Monday, January 26, 2015

declarations


Juárez. 11:38pm. Near the corner of Avenida Bolivia and Calle Insurgentes. Centro.
And then it’s nighttime and I’m lying in bed with a stranger who lives across from my apartment. His lean, copper form lounging in rumpled, dirty sheets. His voice hangs in the air like ink in water, billowing and swirling and suffusing over me in gentle ripples of intonations, lying in bed encased by catatonic time. The world outside hums and buzzes, static and meaningless, incoherent. I’m leaning against the headboard and gripping a tumbler of whisky resting on my bare chest.

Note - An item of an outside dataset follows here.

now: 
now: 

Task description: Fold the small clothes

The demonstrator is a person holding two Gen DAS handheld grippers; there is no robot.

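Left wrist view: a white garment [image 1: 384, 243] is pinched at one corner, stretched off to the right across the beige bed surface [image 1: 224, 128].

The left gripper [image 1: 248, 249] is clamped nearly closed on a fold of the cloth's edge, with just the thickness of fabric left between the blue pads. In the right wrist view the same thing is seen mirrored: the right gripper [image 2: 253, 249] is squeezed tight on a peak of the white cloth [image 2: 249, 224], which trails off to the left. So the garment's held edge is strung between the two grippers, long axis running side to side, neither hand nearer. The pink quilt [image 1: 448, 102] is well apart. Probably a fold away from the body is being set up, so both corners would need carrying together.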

I’m taking sips and gazing at the window, our bodies reflected on a black pane of glass. He’s resting his head on me, and we’re in our underwear. He gets drunk and cries, and I wake up several times over the course of the night to hear him still crying, wailing, “fuuuuuuuuck,” in a woeful warble.
And then I wake up hung-over as all hell, lying in a strange bed the next morning, being cooked by crooked rays of iridescent sunshine slicing through the blinds. And the cold day is dragging its feet as time moves in trepid tremors. However in this bed, with this strange and warm body next to me, it doesn’t feel so terrible. And perhaps he’s one of the good ones. Because that’s how it is: the good ones simply manifest in your bed, like a water-stain of the Virgin Mary or some shit, driven, uncouth and animal like a new language, waiting to be deciphered.
We’re smoking cigarettes. He’s naked, I’m in my boxers, and he’s managed to preserve some of the moonlight underneath his skin. Then he turns to me.
“Do you ever miss anyone?” He asks.
“Yeah, all the time.”
“Who?”
“I don’t know. Just people,” I lie; I do know.
“Do you ever feel lonely?”
“Sure. I get lonely as hell sometimes, baby.”
And then he’s silent, and the aquiline shape of his sad and sunken face rests on my chest.
“Do you ever feel happy?”
I shrug and take a drag of my cigarette. Languidly discharge great plumes toward the stained ceiling.
“Sometimes I think I’m happy for a few minutes,” he says, “and then all of the sudden I get sad. I hate it. That’s how life is, you know? Sadness is the bookend to the happiness. That’s just the way life is, you know.”
“Yeah,” I say, “I know.”
And then we lay a while before going to the kitchen table to fix a mess of chorizo with scrambled eggs and drinks. We’re sitting at the table in silence. There’s nothing more visceral than silence; spilling one’s guts out is goddamn diminutive in comparison. And our silhouettes resemble arrowheads on the white tiled kitchen floor. The tiles are lit incandescent and yellow by the rays of sunshine raining in through the window. We sit and drink out of dirty and smudged glasses. I realize after today, I’ll never see him again. And so it goes.

1 comment:

LMB said...

Thank you, anon.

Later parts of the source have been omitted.